THE TASK => Leaving the pictures aside, transcribe the data below exactly.

INFORMATION SUPPLIED =>
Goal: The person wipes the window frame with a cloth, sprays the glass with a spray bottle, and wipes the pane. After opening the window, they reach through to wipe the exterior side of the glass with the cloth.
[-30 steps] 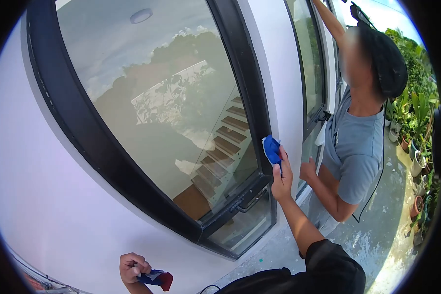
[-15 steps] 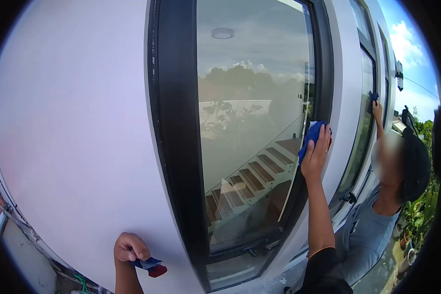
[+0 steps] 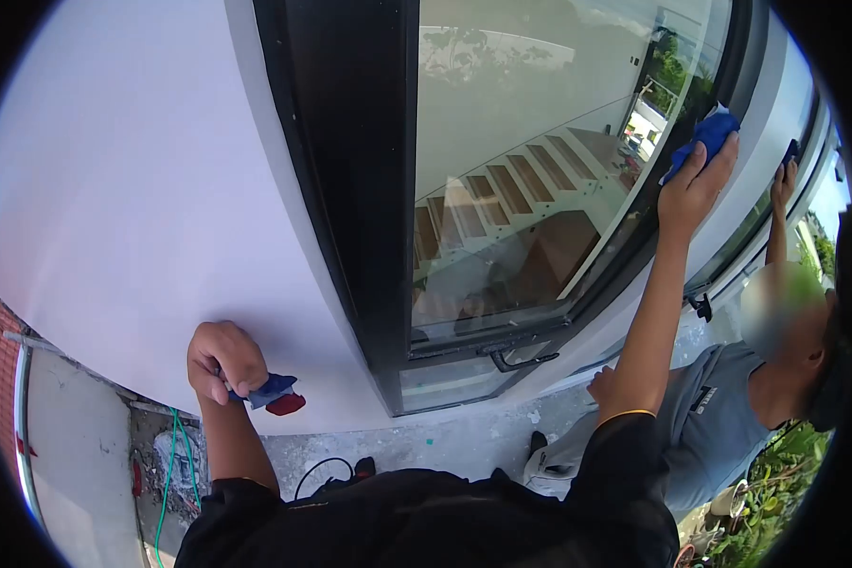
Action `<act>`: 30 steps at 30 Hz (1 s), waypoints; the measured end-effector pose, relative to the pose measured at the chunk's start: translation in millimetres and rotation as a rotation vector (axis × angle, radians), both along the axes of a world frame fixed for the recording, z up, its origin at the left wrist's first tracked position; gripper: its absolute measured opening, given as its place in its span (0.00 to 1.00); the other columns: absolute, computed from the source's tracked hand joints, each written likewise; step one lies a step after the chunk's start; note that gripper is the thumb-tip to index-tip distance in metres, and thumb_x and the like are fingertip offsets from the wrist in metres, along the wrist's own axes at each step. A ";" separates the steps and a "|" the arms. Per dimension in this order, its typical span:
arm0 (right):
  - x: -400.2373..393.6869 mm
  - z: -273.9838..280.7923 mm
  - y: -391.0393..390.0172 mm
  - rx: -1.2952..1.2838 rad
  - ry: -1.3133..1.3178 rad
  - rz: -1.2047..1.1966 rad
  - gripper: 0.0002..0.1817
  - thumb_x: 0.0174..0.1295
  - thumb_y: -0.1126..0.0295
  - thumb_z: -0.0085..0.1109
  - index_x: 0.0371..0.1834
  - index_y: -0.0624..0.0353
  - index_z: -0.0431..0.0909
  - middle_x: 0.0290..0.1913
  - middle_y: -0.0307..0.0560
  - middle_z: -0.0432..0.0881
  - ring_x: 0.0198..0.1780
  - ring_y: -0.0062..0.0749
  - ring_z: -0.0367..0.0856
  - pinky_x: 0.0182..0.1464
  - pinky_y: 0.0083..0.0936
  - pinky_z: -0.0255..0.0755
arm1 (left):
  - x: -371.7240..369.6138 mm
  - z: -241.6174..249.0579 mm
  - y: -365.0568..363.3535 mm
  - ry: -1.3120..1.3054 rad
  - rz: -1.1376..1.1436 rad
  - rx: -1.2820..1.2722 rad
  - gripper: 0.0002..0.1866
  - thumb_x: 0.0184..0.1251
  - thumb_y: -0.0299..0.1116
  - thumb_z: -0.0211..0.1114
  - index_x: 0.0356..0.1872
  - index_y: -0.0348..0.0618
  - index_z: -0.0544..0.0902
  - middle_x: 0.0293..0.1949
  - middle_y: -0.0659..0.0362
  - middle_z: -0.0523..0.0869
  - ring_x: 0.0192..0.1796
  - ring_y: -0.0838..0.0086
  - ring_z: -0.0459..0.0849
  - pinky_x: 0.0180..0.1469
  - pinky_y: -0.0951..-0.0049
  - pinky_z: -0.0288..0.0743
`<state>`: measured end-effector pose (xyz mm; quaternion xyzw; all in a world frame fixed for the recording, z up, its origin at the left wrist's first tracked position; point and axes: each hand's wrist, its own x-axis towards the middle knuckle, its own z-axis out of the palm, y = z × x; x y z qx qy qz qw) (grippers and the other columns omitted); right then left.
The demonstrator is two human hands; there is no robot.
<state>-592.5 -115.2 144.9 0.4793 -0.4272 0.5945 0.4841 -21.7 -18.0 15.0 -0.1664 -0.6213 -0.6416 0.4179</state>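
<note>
My right hand (image 3: pixel 696 187) presses a blue cloth (image 3: pixel 715 131) against the right side of the dark window frame (image 3: pixel 754 66), beside the glass pane (image 3: pixel 511 104). Its fingers are closed over the cloth. At the lower left, my left hand (image 3: pixel 225 360) is curled around a blue, grey and red cloth (image 3: pixel 273 390), in front of the white wall (image 3: pixel 142 208). Part of that cloth hangs out from under the fingers. Stairs and reflections show in the glass. A black window handle (image 3: pixel 530 360) sits on the lower frame.
To the right, a person in a grey shirt (image 3: pixel 719 417) reaches up to another window with a dark cloth (image 3: pixel 791 151). Potted plants (image 3: pixel 767 492) stand behind them. A green hose (image 3: pixel 168 483) lies by the low wall (image 3: pixel 80 454) at left. Scuffed concrete (image 3: pixel 417 445) lies below.
The view has tilted down, bringing my torso and the floor into sight. My right hand stays on the right frame with its cloth; my left still holds its cloth.
</note>
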 end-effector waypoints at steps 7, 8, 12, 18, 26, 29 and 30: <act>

ANSWER BOX =>
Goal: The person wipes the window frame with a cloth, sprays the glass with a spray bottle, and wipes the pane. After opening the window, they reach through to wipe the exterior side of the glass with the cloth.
[-30 steps] 
[-15 steps] 
[+0 steps] 
Action `<act>`: 30 steps at 30 Hz (1 s), waypoints; the measured end-effector pose, relative to the pose measured at the chunk's start: translation in millimetres and rotation as a rotation vector (axis × angle, radians), both along the axes of a world frame fixed for the recording, z up, its origin at the left wrist's first tracked position; gripper: its absolute measured opening, given as its place in its span (0.00 to 1.00); the other columns: absolute, computed from the source's tracked hand joints, each written likewise; step one lies a step after the chunk's start; note that gripper is the thumb-tip to index-tip distance in metres, and thumb_x and the like are fingertip offsets from the wrist in metres, along the wrist's own axes at each step. A ";" separates the steps and a "|" the arms. Per dimension in this order, its typical span:
arm0 (right):
  - x: -400.2373..393.6869 mm
  - z: -273.9838..280.7923 mm
  - y: -391.0393..390.0172 mm
  - rx: -1.2952..1.2838 rad
  - ry: -1.3133..1.3178 rad
  - rz: -1.2047..1.1966 rad
  - gripper: 0.0002..0.1817
  - thumb_x: 0.0174..0.1295
  - thumb_y: -0.1126..0.0295
  - thumb_z: -0.0085..0.1109
  - index_x: 0.0371..0.1834
  - index_y: -0.0624..0.0353
  - index_z: -0.0431..0.0909
  - middle_x: 0.0290..0.1913
  - middle_y: -0.0307..0.0560
  - middle_z: -0.0432..0.0881
  - ring_x: 0.0198..0.1780
  - ring_y: -0.0062..0.0749
  - ring_z: -0.0367..0.0856
  - pinky_x: 0.0182..0.1464
  - pinky_y: 0.0083..0.0936
  - pinky_z: -0.0255..0.0755
arm1 (left):
  - x: -371.7240..369.6138 mm
  - z: -241.6174..249.0579 mm
  - y: -365.0568..363.3535 mm
  - ry: -1.3120..1.3054 rad
  - rz: -1.1376..1.1436 rad
  - rx: -1.2820..1.2722 rad
  - gripper: 0.0002..0.1866
  - thumb_x: 0.0184..0.1251
  - thumb_y: -0.0299..0.1116
  - thumb_z: -0.0211..0.1114
  - index_x: 0.0356..0.1872
  - index_y: -0.0348..0.0618
  - index_z: -0.0544..0.0902
  - middle_x: 0.0293..0.1949
  - middle_y: -0.0659..0.0362
  - middle_z: -0.0523..0.0869
  - ring_x: 0.0192..0.1796
  - ring_y: -0.0838..0.0086
  - ring_z: -0.0459..0.0849
  - pinky_x: 0.0180..0.1469
  - pinky_y: -0.0951..-0.0049
  - pinky_z: -0.0288..0.0743
`<state>`: measured end-effector pose (xyz mm; quaternion xyzw; all in a world frame fixed for the recording, z up, its origin at the left wrist's first tracked position; point and axes: each hand's wrist, its own x-axis towards the middle knuckle, its own z-axis out of the palm, y = z × x; x y z qx qy qz qw) (grippers and the other columns omitted); right then left.
The demonstrator is two human hands; there is no robot.
<state>-592.5 -115.2 144.9 0.4793 -0.4272 0.5945 0.4841 -21.7 -18.0 15.0 -0.1664 -0.6213 -0.6416 0.4179</state>
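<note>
My right hand (image 3: pixel 696 187) presses a blue cloth (image 3: pixel 715 131) against the right side of the dark window frame (image 3: pixel 754 66), beside the glass pane (image 3: pixel 511 104). Its fingers are closed over the cloth. At the lower left, my left hand (image 3: pixel 225 360) is curled around a blue, grey and red cloth (image 3: pixel 273 390), in front of the white wall (image 3: pixel 142 208). Part of that cloth hangs out from under the fingers. Stairs and reflections show in the glass. A black window handle (image 3: pixel 530 360) sits on the lower frame.
To the right, a person in a grey shirt (image 3: pixel 719 417) reaches up to another window with a dark cloth (image 3: pixel 791 151). Potted plants (image 3: pixel 767 492) stand behind them. A green hose (image 3: pixel 168 483) lies by the low wall (image 3: pixel 80 454) at left. Scuffed concrete (image 3: pixel 417 445) lies below.
The view has tilted down, bringing my torso and the floor into sight. My right hand stays on the right frame with its cloth; my left still holds its cloth.
</note>
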 end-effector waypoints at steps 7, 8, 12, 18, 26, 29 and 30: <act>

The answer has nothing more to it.